Il giorno dopo Jona lo passò preparando la partenza. Rimase ore chiuso nella sua camera a esaminare l’Occhio del Cielo cercando un passaggio sicuro nelle foreste sulle basse montagne che chiudevano la valle del Min verso sud. A volte aiutato da Serna che aveva buoni occhi per trovare i sentieri. Sembrava un percorso agevole, anche se non brevissimo. Non si vedevano insediamenti per parecchi chilometri, poi, cominciava un’ampia pianura che si estendeva fino al mare con diverse città, molto lontane le une dalle altre.
La sera un bimbetto di pochi anni gli si parò davanti, fece un grande inchino e, dandosi un’aria d’importanza, gli porse un biglietto arrotolato e sigillato con la ceralacca. Poi scappò via correndo.
Jona sorrise e ruppe il sigillo.
Come si aspettava il biglietto proveniva da Ivan.
Conteneva solo poche parole: “Pessime nuove. Dobbiamo incontrarci. Aspettami in camera tua dopo cena. Ivan”
Ivan arrivò dopo mezzanotte. Socchiuse la porta senza bussare, scivolò dentro e se la richiuse alle spalle.
“Racconta dal principio.”
In realtà Ivan non sapeva molto più di quello che aveva già detto. Vadym si era chiuso nei suoi appartamenti e non aveva fatto entrare nessuno, tranne le sue concubine, che erano già dentro, e il capo delle guardie di casa, un tipaccio che Ivan sospettava essere un ex-brigante. Da lì erano partiti gli ordini.

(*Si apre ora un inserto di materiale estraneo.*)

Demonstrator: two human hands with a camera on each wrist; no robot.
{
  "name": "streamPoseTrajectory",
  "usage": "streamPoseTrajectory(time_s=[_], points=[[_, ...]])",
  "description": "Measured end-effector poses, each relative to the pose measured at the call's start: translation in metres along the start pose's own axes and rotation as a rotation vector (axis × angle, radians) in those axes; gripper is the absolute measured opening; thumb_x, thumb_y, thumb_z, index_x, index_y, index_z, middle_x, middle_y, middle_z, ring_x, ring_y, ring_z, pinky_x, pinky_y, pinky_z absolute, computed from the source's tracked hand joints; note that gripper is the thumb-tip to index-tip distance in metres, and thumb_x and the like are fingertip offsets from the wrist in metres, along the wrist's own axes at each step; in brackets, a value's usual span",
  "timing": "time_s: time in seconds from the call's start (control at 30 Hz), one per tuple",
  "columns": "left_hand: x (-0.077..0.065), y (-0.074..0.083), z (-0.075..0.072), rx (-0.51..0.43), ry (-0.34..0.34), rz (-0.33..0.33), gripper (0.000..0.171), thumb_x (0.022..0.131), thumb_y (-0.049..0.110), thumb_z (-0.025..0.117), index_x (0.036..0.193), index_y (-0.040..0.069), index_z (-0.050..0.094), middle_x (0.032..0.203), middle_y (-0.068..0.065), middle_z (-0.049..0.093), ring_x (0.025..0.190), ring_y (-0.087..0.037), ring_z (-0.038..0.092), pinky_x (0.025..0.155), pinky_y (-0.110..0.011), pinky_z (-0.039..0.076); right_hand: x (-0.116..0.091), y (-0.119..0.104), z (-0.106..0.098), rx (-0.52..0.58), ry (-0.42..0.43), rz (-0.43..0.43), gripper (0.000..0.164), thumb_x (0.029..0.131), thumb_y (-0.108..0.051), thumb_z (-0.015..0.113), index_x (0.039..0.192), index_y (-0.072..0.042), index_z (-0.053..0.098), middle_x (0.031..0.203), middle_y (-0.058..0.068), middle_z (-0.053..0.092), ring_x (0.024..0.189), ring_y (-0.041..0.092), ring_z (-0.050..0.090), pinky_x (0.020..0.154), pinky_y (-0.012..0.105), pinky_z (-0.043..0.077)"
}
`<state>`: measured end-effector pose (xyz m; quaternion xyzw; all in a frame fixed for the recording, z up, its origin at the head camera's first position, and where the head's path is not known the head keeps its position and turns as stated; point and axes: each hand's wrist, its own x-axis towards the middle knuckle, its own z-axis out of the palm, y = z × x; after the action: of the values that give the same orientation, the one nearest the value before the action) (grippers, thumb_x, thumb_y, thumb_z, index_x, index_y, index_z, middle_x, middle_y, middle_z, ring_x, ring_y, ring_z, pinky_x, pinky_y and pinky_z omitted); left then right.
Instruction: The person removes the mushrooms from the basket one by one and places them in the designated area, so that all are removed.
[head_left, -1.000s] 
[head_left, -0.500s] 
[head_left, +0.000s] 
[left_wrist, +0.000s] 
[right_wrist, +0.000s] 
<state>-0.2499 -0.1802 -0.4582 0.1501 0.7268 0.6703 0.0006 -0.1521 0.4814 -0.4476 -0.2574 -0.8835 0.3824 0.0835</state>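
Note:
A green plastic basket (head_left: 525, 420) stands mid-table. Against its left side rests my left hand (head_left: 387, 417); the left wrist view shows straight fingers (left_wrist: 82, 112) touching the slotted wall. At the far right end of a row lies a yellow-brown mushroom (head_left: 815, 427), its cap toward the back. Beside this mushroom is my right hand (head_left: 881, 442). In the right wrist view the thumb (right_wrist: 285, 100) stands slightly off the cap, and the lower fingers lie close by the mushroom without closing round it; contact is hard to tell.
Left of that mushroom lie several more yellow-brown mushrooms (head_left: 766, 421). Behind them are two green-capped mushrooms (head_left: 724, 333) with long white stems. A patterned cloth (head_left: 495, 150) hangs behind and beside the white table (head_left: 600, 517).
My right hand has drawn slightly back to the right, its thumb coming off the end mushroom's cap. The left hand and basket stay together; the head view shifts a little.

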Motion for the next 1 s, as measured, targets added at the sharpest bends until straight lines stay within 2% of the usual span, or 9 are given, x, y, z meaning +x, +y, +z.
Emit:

“Io non posso e non voglio fare direttamente altro, in questa storia. Ho imparato a mie spese che, se si fa qualcosa poi bisogna assumersi la responsabilità di seguire le cose fino in fondo. Io questa possibilità non l’ho: parto domattina.”
Ivan aveva un’aria decisamente delusa.
“Non ho detto che non farò nulla, Ivan. Ho detto che non farò nulla direttamente.”
“Che intendi fare?”
Aveva già la mano sul catenaccio che bloccava la porta quando Jona lo richiamò: “mwanga wa ukweli (aura di Isto!). Ma tu, Ivan, che faresti se fossi al posto di Vadym?”
L’Aura di Isto era di un verde purissimo.
“A bella domanda una bella risposta. Ti auguro di trovarne una ancora migliore, in futuro”
Ivan aprì il catenaccio, poi si girò di nuovo: “Ma, secondo te, cosa dovrei fare?”